An odd shell result / regex failure

If you want to take a look: Dropbox - tst.txt - Simplify your life

What worked for me with was getting rid of the double FF bytes that occur in that sample output. For example, after getting the shell results into string stuffToParse:

stuffToParse = stuffToParse.ReplaceAllBytes(String.ChrByte(255) + String.ChrByte(255), "")
stuffToParse = stuffToParse.ConvertEncoding(Encodings.UTF8)

dim rg as new RegEx
dim myMatch as RegExMatch
rg.SearchPattern = "(a)"
myMatch = rg.Search(stuffToParse)

It’s not double FF, it’s FF followed by FD.

The byte sequence FFFD does not appear in the data file he posted on Dropbox. At least not when downloaded to my system.

It’s not double FF, it’s FF followed by FD.

From post number 3 of this thread:

And my reply to it, post number 5:

65533 came from BBEdit, which may be a result of pasting into BBEdit. Looking at the asc values of every single character in Xojo, it says those characters have an asc value of 1835008.

All of the txt file stuff came later.

I’m getting rid of the FFFF before converting the string to UTF-8. Following is the full source of the test I slapped together, but in summary, I read from the file using ASCII encoding, strip the FFFF’s, then convert to UTF-8 for RegEx.

dim fileName as String = args(1)
dim f as FolderItem = SpecialFolder.Desktop.Child(fileName)

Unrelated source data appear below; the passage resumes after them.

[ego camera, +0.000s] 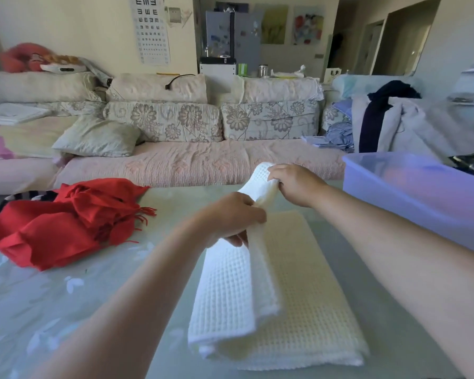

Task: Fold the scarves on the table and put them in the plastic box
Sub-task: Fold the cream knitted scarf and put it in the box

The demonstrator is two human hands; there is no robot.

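Left hand (231,214) and right hand (293,184) both grip white scarf (260,296), edge lifted off table (93,296); red scarf (60,222) at 9 o'clock, plastic box (411,187) at 2 o'clock.

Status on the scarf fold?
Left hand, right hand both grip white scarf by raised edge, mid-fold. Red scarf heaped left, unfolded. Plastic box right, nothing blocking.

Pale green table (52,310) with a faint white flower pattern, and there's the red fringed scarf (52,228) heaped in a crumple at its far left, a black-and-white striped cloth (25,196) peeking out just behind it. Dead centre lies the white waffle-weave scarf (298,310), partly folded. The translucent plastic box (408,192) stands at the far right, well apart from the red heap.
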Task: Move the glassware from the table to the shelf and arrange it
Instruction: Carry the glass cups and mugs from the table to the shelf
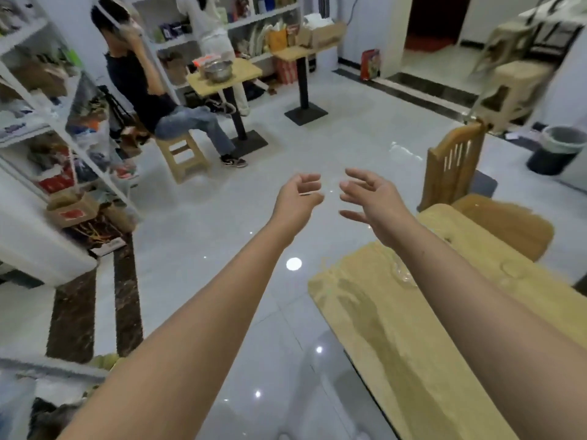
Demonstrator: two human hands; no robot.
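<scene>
Both my arms reach forward over the tiled floor. My left hand (297,198) hangs empty with loosely curled fingers. Close to its right, my right hand (370,201) is empty too, fingers spread and relaxed, above the near corner of the wooden table (381,319). Clear glassware stands on that table: one blurred glass piece (403,274) shows just beside my right forearm, and another faint glass (511,269) lies further right. The white shelf unit (63,128) stands along the left wall, packed with goods.
A wooden chair (454,166) stands at the table's far end. A person sits on a wooden stool (182,155) near the shelf. Two small pedestal tables (225,77) stand behind, one with a metal bowl. A bin (556,150) sits at the right.
</scene>
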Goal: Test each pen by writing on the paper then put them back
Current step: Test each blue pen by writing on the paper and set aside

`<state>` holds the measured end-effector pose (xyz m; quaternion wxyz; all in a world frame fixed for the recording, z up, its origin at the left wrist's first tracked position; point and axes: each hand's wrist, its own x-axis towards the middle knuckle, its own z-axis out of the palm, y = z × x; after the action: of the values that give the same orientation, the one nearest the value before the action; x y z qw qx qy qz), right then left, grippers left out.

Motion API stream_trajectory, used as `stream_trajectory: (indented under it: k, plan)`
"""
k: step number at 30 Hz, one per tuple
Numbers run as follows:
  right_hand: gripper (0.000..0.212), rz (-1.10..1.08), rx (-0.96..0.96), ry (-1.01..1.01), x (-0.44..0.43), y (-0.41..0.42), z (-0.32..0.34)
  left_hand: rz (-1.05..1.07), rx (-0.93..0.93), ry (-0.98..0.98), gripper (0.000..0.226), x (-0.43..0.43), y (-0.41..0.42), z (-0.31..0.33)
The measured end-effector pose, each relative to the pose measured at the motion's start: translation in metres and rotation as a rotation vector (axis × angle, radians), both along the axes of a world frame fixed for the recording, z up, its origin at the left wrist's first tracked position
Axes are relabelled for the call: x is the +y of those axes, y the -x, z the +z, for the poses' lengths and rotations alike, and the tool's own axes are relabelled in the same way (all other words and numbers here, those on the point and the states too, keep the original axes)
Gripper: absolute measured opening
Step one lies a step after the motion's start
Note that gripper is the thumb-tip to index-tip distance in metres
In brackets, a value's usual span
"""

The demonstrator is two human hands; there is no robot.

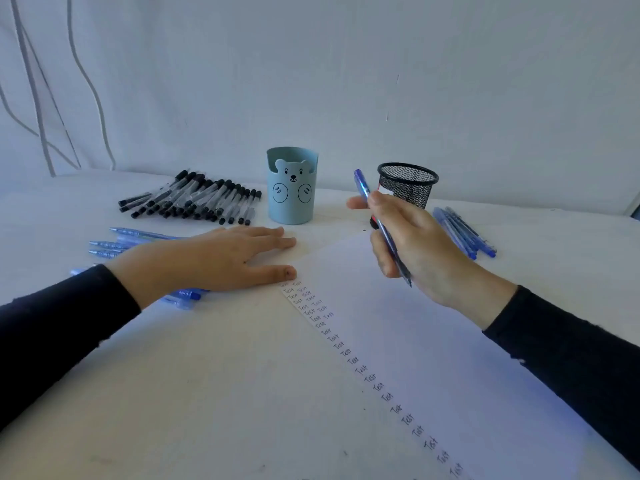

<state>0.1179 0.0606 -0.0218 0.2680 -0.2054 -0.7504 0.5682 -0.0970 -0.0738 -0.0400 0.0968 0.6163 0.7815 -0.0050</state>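
My right hand [412,244] grips a blue pen [363,188], its tip pointing down a little above the white paper [433,341]. A column of handwritten "Test" words runs along the paper's left edge. My left hand [214,258] lies flat on the table with straight fingers, its thumb touching the paper's top-left corner. Under and behind that hand lie several blue pens [138,237]. More blue pens [460,230] lie to the right of the black mesh pen cup [408,185].
A light blue pen cup with a bear face [292,185] stands at the back centre. A row of black capped pens [194,199] lies to its left. A white wall rises behind the table, with cables hanging at the far left.
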Motion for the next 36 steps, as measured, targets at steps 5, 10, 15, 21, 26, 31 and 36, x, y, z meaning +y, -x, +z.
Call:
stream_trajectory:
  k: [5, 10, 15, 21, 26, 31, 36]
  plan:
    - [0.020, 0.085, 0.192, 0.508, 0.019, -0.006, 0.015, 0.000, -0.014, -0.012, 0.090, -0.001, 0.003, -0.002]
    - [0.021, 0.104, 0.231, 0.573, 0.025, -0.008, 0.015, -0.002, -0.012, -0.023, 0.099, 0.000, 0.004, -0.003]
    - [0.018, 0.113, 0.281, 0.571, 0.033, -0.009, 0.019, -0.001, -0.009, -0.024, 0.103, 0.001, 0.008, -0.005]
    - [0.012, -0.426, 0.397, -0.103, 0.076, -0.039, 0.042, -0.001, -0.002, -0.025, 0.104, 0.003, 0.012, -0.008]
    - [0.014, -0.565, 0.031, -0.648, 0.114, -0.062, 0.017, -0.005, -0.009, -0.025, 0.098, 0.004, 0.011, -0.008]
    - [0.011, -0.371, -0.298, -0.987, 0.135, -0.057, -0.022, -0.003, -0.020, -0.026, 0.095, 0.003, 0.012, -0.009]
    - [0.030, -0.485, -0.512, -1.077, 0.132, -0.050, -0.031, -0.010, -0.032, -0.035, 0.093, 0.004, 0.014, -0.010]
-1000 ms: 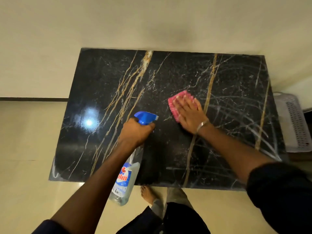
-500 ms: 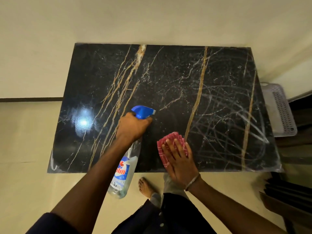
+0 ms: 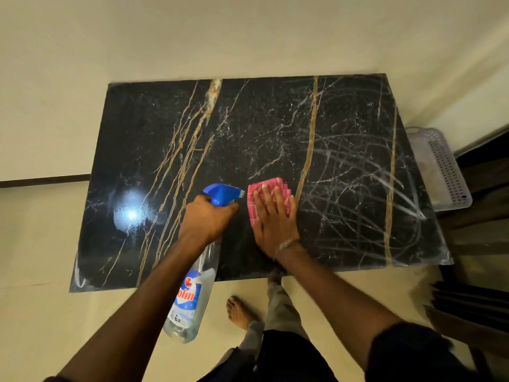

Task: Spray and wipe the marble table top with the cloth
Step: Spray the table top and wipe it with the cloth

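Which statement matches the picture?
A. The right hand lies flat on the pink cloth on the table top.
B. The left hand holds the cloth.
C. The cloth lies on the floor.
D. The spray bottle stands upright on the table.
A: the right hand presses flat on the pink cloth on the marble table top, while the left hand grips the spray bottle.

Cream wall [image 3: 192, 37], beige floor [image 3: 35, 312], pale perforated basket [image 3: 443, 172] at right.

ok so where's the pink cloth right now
In the head view the pink cloth lies flat on the marble table top, near the middle of its front half, pressed under the right hand, just right of the spray bottle nozzle.
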Demonstrator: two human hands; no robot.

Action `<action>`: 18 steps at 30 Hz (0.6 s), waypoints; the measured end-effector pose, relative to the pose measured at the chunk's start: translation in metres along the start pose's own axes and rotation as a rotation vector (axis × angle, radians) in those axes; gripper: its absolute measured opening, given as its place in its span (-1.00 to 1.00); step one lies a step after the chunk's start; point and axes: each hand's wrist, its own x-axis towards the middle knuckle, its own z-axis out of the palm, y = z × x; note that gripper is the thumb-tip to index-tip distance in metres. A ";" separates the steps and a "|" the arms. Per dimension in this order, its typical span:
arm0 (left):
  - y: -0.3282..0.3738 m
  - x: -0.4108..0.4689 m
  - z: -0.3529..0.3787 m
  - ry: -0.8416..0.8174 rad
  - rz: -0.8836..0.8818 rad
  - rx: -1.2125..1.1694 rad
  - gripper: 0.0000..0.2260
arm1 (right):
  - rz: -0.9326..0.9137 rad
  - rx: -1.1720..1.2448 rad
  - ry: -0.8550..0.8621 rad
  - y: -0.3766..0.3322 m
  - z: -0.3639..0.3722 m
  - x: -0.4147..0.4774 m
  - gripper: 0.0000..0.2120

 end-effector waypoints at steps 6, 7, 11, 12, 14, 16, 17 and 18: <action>0.004 -0.001 0.001 -0.017 0.004 -0.025 -0.51 | -0.076 0.060 0.065 -0.019 0.038 -0.108 -0.37; 0.004 -0.001 0.002 -0.023 0.006 -0.029 -0.51 | -0.097 0.044 0.061 -0.015 0.038 -0.110 -0.38; 0.003 -0.002 0.001 -0.037 0.014 -0.045 -0.51 | -0.093 -0.008 0.072 0.022 0.032 -0.095 -0.34; 0.002 -0.001 -0.001 -0.042 0.016 -0.045 -0.50 | -0.032 -0.016 0.075 0.036 0.030 -0.094 -0.32; -0.002 0.000 -0.005 -0.044 0.028 -0.026 -0.50 | 0.101 -0.025 0.094 0.064 0.024 -0.098 -0.33; -0.004 0.001 -0.007 -0.047 0.030 -0.022 -0.51 | 0.163 -0.025 0.105 0.077 0.023 -0.109 -0.35; -0.003 0.002 -0.007 -0.052 0.031 -0.024 -0.50 | 0.171 -0.031 0.104 0.077 0.022 -0.115 -0.35; -0.002 0.003 -0.007 -0.058 0.029 -0.025 -0.49 | 0.170 -0.034 0.099 0.073 0.024 -0.120 -0.35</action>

dim tis as TextInputStream = TextInputStream.Open(f)
tis.Encoding = Encodings.ASCII

dim stuffToParse as string
stuffToParse = tis.ReadAll
break

stuffToParse = stuffToParse.ReplaceAllBytes(String.ChrByte(255) + String.ChrByte(255), "")
stuffToParse = stuffToParse.ConvertEncoding(Encodings.UTF8)

dim rg as new RegEx
dim myMatch as RegExMatch
rg.SearchPattern = "(a)"
myMatch = rg.Search(stuffToParse)

break

OK, that makes more sense. 1835008 is 1C 00 00 in hex. 1C is ASCII FS (file separator), then followed by two nulls. Three valid ASCII characters.